Citizens or Stateless?
During the hearing, the Petitioners reminded the Court that the Rohingyas are stateless and thus cannot be returned to Myanmar. However, the Affidavit submitted by the government official in response to the Application states that the Government of Myanmar was “able to establish the identity of these individuals as citizens of that country” and has “verified the nationality of these seven Myanmar nationals” and is issuing them a “Certificate of Identity”. This is particularly alarming, given that the Burma Citizenship Law of 1982 does not consider Rohingyas as citizens of Myanmar and there has been no public declaration by the Myanmar Government or other evidence to suggest any change in this policy. The Rohingya continue to be excluded from citizenship in Myanmar and are offered only National Verification Cards, which are merely a proof of residence. Thus, they continue to be stateless and are considered as foreigners in Myanmar.
Access to Justice
Recent news reports have indicated that there are more Rohingya refugees who are detained in prisons in Assam. It becomes pertinent to ensure that they are given an opportunity to access justice, a fundamental right guaranteed not only by Article 14 of the Constitution but also previously read into the ambit of Article 21 by the same Court. In National Human Rights Commission v. State of Arunachal Pradesh & Anr., the Supreme Court clarified that Article 14 and Article 21 of the Constitution must extend to all foreigners, including refugees. It is always worth noting that the right to legal advice and assistance is of great value in ensuring justice, and if the same had been provided to those deported, it would have become easier to ascertain whether their consent to return was, infact, ‘informed consent’.

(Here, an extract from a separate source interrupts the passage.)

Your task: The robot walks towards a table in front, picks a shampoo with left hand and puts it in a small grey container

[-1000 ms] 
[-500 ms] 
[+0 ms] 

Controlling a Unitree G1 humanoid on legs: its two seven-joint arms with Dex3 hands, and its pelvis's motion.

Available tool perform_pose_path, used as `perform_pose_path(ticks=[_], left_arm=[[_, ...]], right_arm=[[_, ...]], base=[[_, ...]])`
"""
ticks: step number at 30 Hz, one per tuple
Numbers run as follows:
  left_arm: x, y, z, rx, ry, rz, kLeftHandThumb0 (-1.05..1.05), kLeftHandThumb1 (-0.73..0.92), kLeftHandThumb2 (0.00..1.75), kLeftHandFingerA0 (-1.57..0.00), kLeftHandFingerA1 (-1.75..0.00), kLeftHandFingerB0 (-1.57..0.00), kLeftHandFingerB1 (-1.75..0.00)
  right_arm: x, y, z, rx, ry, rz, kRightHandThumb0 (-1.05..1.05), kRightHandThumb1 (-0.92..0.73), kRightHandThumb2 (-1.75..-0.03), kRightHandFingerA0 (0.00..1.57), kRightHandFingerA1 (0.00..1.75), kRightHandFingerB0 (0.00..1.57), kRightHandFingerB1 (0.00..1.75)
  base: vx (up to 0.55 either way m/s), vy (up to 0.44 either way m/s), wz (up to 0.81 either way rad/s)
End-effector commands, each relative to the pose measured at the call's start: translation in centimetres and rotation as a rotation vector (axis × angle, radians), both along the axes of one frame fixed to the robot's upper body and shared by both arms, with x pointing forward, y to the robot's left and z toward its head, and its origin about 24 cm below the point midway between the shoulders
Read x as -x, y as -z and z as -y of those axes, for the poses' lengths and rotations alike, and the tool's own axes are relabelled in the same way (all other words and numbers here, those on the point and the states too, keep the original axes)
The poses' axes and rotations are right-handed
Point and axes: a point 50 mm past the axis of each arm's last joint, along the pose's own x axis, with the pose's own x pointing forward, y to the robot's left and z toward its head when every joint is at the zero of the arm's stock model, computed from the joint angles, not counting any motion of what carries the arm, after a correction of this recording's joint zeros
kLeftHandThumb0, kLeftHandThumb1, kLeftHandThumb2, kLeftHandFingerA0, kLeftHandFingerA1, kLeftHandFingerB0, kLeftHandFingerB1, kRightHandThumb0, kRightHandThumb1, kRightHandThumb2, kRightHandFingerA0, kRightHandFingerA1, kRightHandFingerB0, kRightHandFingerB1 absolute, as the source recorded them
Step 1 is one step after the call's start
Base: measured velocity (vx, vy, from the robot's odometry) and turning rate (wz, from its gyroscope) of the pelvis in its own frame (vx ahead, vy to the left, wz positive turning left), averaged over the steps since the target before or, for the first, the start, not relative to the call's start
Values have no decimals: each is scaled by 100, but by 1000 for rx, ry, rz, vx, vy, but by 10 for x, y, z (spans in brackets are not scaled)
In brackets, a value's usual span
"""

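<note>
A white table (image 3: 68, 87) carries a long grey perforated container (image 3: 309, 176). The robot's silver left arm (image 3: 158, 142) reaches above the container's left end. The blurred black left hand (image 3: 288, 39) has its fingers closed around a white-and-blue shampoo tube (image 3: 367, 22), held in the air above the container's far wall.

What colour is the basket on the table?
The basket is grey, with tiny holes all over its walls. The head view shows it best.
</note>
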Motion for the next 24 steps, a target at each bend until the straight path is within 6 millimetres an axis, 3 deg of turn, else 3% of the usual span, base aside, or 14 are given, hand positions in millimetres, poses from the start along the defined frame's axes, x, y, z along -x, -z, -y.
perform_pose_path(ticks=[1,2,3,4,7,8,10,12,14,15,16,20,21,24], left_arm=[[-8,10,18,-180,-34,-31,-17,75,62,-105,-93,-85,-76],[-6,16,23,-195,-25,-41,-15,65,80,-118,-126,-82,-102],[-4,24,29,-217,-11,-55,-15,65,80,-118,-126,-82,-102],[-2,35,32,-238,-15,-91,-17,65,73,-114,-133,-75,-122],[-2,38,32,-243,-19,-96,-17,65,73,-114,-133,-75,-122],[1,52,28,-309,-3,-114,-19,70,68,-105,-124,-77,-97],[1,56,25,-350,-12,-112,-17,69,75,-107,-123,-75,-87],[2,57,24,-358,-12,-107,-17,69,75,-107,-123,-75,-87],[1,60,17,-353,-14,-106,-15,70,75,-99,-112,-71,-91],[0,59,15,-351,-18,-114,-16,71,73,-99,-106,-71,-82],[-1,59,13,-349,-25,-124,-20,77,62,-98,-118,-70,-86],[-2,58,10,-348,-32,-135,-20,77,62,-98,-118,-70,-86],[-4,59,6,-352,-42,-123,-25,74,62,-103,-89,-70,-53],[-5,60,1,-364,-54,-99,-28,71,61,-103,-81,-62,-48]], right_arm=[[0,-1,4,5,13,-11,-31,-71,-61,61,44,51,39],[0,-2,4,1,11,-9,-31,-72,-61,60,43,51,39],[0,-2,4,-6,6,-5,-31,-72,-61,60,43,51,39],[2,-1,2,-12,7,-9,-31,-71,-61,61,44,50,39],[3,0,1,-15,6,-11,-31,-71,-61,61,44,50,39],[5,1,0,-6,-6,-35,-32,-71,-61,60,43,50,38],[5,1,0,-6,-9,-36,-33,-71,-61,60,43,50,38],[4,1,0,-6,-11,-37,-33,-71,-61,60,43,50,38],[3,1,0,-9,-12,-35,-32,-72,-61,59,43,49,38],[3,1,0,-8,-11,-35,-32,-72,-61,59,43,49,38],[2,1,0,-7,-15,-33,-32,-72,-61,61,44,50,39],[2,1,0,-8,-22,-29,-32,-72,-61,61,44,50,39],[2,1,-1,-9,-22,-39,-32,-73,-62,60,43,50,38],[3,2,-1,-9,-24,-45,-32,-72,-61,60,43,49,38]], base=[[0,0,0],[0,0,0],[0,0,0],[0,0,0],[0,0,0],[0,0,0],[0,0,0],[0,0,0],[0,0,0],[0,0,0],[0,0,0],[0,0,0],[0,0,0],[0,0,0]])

In the present instance, these Rohingya men had been in detention for the past 6 years and only the government had access to them. Even the UN Refugee Agency in a Statement has expressed concern that “these men did not have access to legal counsel and were not given a chance to access asylum processing.” Until recently, Courts have followed a humanitarian approach and allowed detainees to seek asylum. For instance, in Bogyi v Union of India, the Guwahati High Court stayed the deportation of a Burmese refugee, released him from custody and allowed time to seek refugee status from the UNHCR. This practice was also followed in KhyHtoon and Ors. v State of Manipur, where asylum-seekers from Myanmar, had been detained due to lack of documentation, but were allowed to apply for asylum. Thus, it is possible that this prolonged detention in the present case had an impact on the men’s willingness to return to Myanmar, not only because they preferred returning to languishing in prison but also because they were most likely oblivious of the worsening and dangerous conditions in Myanmar.
To conclude, given that India does not have an Asylum law one has always looked towards the Supreme Court and the various High Courts to establish a strong refugee jurisprudence. In the past, there have been numerous judgments where the Supreme Court has been a beacon for protection of human rights, irrespective of ones’ identity or nationality. One remains hopeful that in the future, the Supreme Court would continue its rights-based and humanitarian approach.